Required action = Which lines below contain "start"? Copy every one of them.

Data =
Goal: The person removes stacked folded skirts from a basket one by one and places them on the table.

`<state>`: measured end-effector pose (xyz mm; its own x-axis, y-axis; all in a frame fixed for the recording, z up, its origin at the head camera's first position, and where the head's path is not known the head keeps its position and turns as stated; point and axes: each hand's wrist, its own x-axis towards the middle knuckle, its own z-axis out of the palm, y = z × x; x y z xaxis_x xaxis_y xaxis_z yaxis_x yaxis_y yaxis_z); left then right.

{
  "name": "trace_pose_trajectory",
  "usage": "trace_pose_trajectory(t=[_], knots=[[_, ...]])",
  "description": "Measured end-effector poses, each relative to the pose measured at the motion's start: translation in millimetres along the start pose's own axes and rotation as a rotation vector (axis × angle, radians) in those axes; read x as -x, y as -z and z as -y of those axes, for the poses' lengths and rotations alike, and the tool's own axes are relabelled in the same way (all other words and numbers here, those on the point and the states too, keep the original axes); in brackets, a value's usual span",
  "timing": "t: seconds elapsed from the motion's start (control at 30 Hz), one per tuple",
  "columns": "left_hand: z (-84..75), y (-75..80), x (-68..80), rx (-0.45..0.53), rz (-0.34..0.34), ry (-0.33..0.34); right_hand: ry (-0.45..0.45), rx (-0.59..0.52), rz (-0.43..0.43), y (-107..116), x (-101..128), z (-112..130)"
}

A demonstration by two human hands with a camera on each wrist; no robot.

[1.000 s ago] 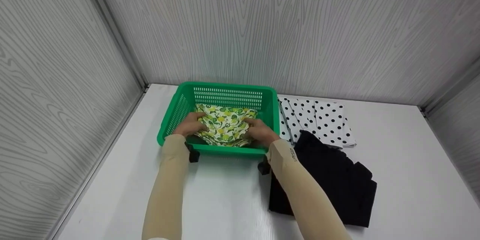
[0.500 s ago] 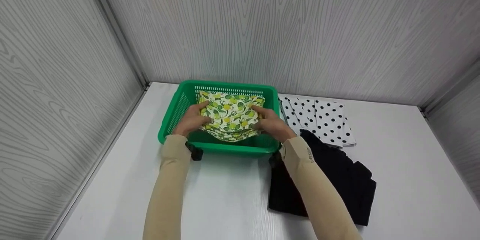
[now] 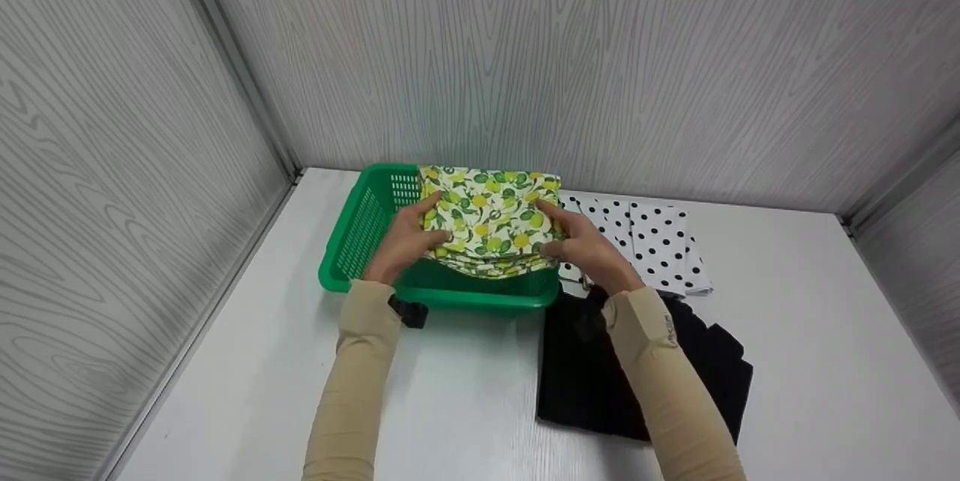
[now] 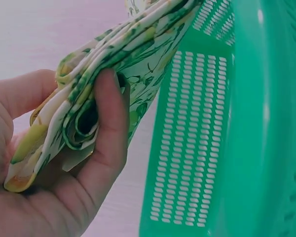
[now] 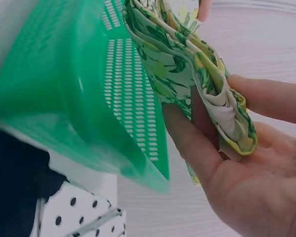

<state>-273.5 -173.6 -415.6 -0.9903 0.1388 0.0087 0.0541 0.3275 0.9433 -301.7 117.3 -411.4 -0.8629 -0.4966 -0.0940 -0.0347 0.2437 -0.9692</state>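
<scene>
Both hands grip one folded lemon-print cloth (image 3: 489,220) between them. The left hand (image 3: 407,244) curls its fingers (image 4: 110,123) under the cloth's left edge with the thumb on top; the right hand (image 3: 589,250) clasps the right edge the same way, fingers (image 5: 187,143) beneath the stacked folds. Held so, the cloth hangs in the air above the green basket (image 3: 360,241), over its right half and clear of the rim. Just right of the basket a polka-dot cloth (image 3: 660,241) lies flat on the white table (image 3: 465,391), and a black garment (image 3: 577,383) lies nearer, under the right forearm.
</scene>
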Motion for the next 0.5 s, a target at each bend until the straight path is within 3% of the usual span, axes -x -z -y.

Expected answer =
  "description": "Measured end-effector poses, each relative to the pose measured at the motion's start: translation in millimetres along the start pose's own axes and rotation as a rotation vector (axis × angle, radians) in those axes; read x as -x, y as -z and z as -y of those axes, for the poses' lengths and rotations alike, and the tool's own axes are relabelled in the same way (all other words and numbers here, those on the point and the states too, keep the original axes); in brackets, a value's usual span",
  "timing": "t: seconds elapsed from the motion's start (control at 30 Hz), one per tuple",

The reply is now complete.